Try it:
In your copy of the data, omit the pictures and keep all else exactly as given.

Raw data:
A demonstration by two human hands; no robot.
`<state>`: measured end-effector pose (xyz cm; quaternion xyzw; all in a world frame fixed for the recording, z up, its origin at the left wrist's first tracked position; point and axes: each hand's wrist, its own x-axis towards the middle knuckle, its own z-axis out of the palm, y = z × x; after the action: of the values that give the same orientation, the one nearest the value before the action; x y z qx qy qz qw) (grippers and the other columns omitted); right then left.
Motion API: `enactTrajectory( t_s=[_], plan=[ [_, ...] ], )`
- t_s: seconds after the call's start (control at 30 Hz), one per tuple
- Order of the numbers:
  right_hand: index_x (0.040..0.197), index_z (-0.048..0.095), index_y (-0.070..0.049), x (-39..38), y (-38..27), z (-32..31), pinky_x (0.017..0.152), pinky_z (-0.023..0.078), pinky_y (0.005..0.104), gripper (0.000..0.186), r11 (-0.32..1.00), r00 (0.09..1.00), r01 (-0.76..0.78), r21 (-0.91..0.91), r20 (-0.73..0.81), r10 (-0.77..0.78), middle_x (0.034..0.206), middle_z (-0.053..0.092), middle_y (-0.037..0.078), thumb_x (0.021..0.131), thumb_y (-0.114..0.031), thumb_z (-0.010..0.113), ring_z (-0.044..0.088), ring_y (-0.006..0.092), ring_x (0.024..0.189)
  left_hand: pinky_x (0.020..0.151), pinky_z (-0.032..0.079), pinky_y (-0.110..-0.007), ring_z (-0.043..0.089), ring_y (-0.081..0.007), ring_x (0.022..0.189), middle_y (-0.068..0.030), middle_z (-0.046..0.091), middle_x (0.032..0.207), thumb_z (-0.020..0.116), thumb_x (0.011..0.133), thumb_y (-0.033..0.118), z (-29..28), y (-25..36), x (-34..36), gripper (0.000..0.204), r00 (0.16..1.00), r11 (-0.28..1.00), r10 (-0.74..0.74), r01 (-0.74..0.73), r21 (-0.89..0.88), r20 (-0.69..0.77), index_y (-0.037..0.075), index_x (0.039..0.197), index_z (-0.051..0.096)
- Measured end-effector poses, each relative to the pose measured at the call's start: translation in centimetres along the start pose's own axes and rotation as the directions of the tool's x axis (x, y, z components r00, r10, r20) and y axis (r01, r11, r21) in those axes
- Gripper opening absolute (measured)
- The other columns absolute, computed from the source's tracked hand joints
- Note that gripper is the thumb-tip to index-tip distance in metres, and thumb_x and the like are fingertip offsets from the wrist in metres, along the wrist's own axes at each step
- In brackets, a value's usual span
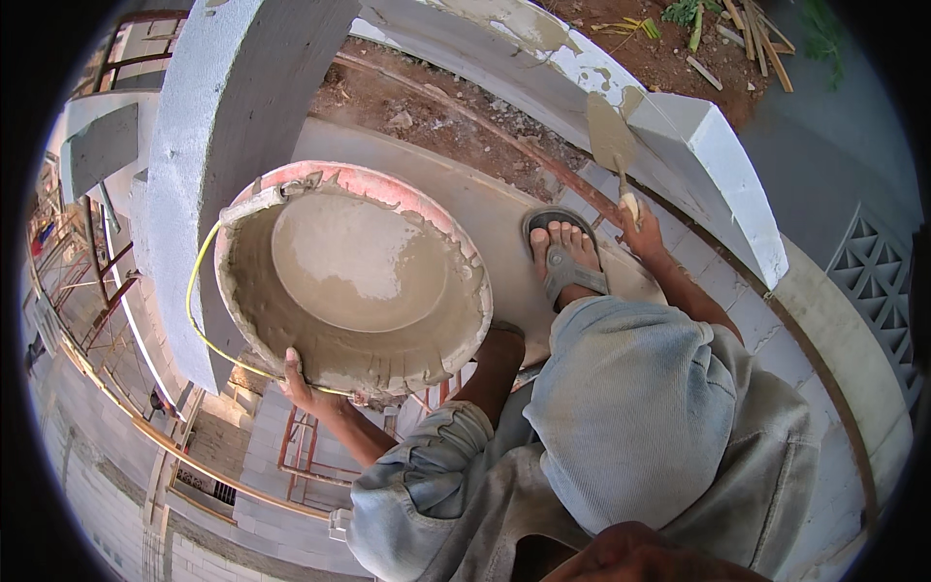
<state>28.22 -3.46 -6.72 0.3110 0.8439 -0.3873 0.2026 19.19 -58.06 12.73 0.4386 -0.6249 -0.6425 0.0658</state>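
Note:
My left hand (312,390) grips the lower left rim of a round pink bucket (452,225), whose inside is coated with grey wet mortar (359,262). A yellow wire handle (196,301) loops down its left side. At the right, my right hand (641,233) holds a trowel (609,136) by its handle; its blade is smeared with mortar and lies over the white wall edge (722,184), where patches of mortar cling. My sandalled foot (564,247) rests on a pale ledge (524,184) between bucket and trowel.
A white column (189,194) rises left of the bucket. Far below at left stand scaffolding (92,262) and block walls. A long rusty bar (456,107) runs beyond the ledge. Bare soil, wood scraps (761,44) and a patterned grey panel (868,301) show at the upper and far right.

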Motion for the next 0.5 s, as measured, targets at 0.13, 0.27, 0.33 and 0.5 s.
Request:
enactTrajectory(
  t_s=[0.13, 0.27, 0.33, 0.5],
  plan=[
    [0.107, 0.054, 0.001, -2.2, -11.0, -5.2, 0.062, 0.050, 0.0379, 0.042, 0.958, 0.955, 0.287, -0.016, 0.082, -0.285, 0.075, 0.062, 0.015, 0.093, -0.037, 0.060, 0.065, 0.0268, 0.065, 0.090, 0.050, -0.037, 0.059, -0.0262, 0.105, -0.0201, 0.056, 0.122, 0.062, 0.081, 0.012, 1.0, 1.3, -1.3, 0.057, 0.985, 0.983, 0.169, -0.170, 0.067, 0.017, -0.011, 0.130, 0.046],
    [0.116, 0.054, 0.002, -4.7, -22.9, -10.8, 0.072, 0.051, 0.0404, 0.041, 0.767, 0.786, 0.614, -0.188, 0.239, -0.570, 0.087, 0.064, 0.020, 0.091, -0.030, 0.062, 0.066, 0.0351, 0.081, 0.077, 0.052, -0.031, 0.064, -0.0205, 0.085, -0.0137, 0.064, 0.100, 0.065, 0.083, 0.013, 3.8, 3.7, -2.8, 0.039, 0.960, 0.946, 0.280, -0.277, 0.168, 0.007, -0.010, 0.113, 0.057],
    [0.120, 0.053, 0.003, -5.9, -30.9, -12.2, 0.070, 0.051, 0.0414, 0.046, 0.548, 0.672, 0.739, -0.392, 0.357, -0.649, 0.087, 0.064, 0.021, 0.090, -0.031, 0.063, 0.064, 0.0380, 0.076, 0.078, 0.051, -0.031, 0.063, -0.0187, 0.088, -0.0136, 0.064, 0.102, 0.064, 0.084, 0.011, 4.2, 3.3, -3.0, 0.034, 0.968, 0.939, 0.247, -0.248, 0.239, 0.034, -0.009, 0.111, 0.060],
    [0.120, 0.054, 0.002, -8.7, -44.6, -10.5, 0.067, 0.050, 0.0462, 0.043, 0.095, 0.557, 0.800, -0.593, 0.675, -0.484, 0.090, 0.065, 0.023, 0.092, -0.030, 0.060, 0.065, 0.0379, 0.078, 0.078, 0.050, -0.032, 0.064, -0.0254, 0.087, -0.0175, 0.065, 0.101, 0.064, 0.086, 0.007, 2.3, 5.5, -4.5, 0.028, 0.493, -0.013, 0.648, -0.755, 0.655, 0.581, 0.003, 0.114, 0.066]
  ],
)
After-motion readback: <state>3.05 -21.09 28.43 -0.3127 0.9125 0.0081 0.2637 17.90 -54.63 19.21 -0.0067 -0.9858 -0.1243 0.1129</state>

Output:
A demonstration by two human hands; no robot.
`<state>`: measured end-effector pose (xyz cm; quaternion xyzw; all in a world frame fixed for the recording, z up, its origin at the left wrist's first tracked position; point and axes: each hand's wrist, its own x-axis towards the middle knuckle, its own z-axis out of the palm, y = z × x; after the action: of the values that give the same orientation, the one nearest the value before the action; x y z qx qy qz qw) (grippers and the other columns omitted); right then left.
Motion API: `enactTrajectory( t_s=[_], plan=[ [_, ...] ], )`
- t_s: seconds after the call's start (control at 30 Hz), one per tuple
- Order of the numbers:
  right_hand: index_x (0.040..0.197), index_z (-0.048..0.095), index_y (-0.070..0.049), x (-39..38), y (-38..27), z (-32..31), pinky_x (0.017..0.152), pinky_z (-0.023..0.078), pinky_y (0.005..0.104), gripper (0.000..0.186), r11 (-0.32..1.00), r00 (0.09..1.00), r01 (-0.76..0.78), r21 (-0.91..0.91), r20 (-0.73..0.81), r10 (-0.77..0.78), middle_x (0.034..0.206), middle_z (-0.053..0.092), middle_y (-0.037..0.078), thumb_x (0.021..0.131), thumb_y (-0.114..0.031), thumb_z (-0.010..0.113), ring_z (-0.044..0.088), ring_y (-0.006..0.092), ring_x (0.024..0.189)
  left_hand: pinky_x (0.020..0.151), pinky_z (-0.032..0.079), pinky_y (-0.110..-0.007), ring_z (-0.043..0.089), ring_y (-0.081..0.007), ring_x (0.022..0.189), middle_y (-0.068..0.030), middle_z (-0.046..0.091), middle_x (0.032..0.207), thumb_z (-0.020..0.116), thumb_x (0.011..0.133), thumb_y (-0.033..0.118), z (-29..28), y (-25..36), x (-34..36), gripper (0.000..0.204), r00 (0.16..1.00), r11 (-0.28..1.00), r10 (-0.74..0.74), r01 (-0.74..0.73), r21 (-0.89..0.88), r20 (-0.69..0.77), index_y (-0.037..0.075), index_x (0.039..0.197), index_z (-0.051..0.096)
- Measured end-effector poses, each relative to the pose measured at the call's start: translation in centimetres along the start pose's own axes and rotation as the directions of the tool's x axis (x, y, z components r00, r10, r20) and y axis (r01, r11, r21) in those axes
- Gripper opening absolute (measured)
- The other columns absolute, computed from the source's tracked hand joints
- Note that gripper is the thumb-tip to index-tip distance in metres, and thumb_x and the like are fingertip offsets from the wrist in metres, along the wrist's own axes at each step
- In brackets, a value's usual span
<state>28.22 -3.46 -6.72 0.3110 0.8439 -0.3873 0.2026 19.19 -58.06 12.73 0.4386 -0.6249 -0.6425 0.0658</state>
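Note:
My left hand (312,390) grips the lower left rim of a round pink bucket (452,225), whose inside is coated with grey wet mortar (359,262). A yellow wire handle (196,301) loops down its left side. At the right, my right hand (641,233) holds a trowel (609,136) by its handle; its blade is smeared with mortar and lies over the white wall edge (722,184), where patches of mortar cling. My sandalled foot (564,247) rests on a pale ledge (524,184) between bucket and trowel.
A white column (189,194) rises left of the bucket. Far below at left stand scaffolding (92,262) and block walls. A long rusty bar (456,107) runs beyond the ledge. Bare soil, wood scraps (761,44) and a patterned grey panel (868,301) show at the upper and far right.
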
Motion for the next 0.5 s, as measured, targets at 0.13, 0.27, 0.33 and 0.5 s.
Request:
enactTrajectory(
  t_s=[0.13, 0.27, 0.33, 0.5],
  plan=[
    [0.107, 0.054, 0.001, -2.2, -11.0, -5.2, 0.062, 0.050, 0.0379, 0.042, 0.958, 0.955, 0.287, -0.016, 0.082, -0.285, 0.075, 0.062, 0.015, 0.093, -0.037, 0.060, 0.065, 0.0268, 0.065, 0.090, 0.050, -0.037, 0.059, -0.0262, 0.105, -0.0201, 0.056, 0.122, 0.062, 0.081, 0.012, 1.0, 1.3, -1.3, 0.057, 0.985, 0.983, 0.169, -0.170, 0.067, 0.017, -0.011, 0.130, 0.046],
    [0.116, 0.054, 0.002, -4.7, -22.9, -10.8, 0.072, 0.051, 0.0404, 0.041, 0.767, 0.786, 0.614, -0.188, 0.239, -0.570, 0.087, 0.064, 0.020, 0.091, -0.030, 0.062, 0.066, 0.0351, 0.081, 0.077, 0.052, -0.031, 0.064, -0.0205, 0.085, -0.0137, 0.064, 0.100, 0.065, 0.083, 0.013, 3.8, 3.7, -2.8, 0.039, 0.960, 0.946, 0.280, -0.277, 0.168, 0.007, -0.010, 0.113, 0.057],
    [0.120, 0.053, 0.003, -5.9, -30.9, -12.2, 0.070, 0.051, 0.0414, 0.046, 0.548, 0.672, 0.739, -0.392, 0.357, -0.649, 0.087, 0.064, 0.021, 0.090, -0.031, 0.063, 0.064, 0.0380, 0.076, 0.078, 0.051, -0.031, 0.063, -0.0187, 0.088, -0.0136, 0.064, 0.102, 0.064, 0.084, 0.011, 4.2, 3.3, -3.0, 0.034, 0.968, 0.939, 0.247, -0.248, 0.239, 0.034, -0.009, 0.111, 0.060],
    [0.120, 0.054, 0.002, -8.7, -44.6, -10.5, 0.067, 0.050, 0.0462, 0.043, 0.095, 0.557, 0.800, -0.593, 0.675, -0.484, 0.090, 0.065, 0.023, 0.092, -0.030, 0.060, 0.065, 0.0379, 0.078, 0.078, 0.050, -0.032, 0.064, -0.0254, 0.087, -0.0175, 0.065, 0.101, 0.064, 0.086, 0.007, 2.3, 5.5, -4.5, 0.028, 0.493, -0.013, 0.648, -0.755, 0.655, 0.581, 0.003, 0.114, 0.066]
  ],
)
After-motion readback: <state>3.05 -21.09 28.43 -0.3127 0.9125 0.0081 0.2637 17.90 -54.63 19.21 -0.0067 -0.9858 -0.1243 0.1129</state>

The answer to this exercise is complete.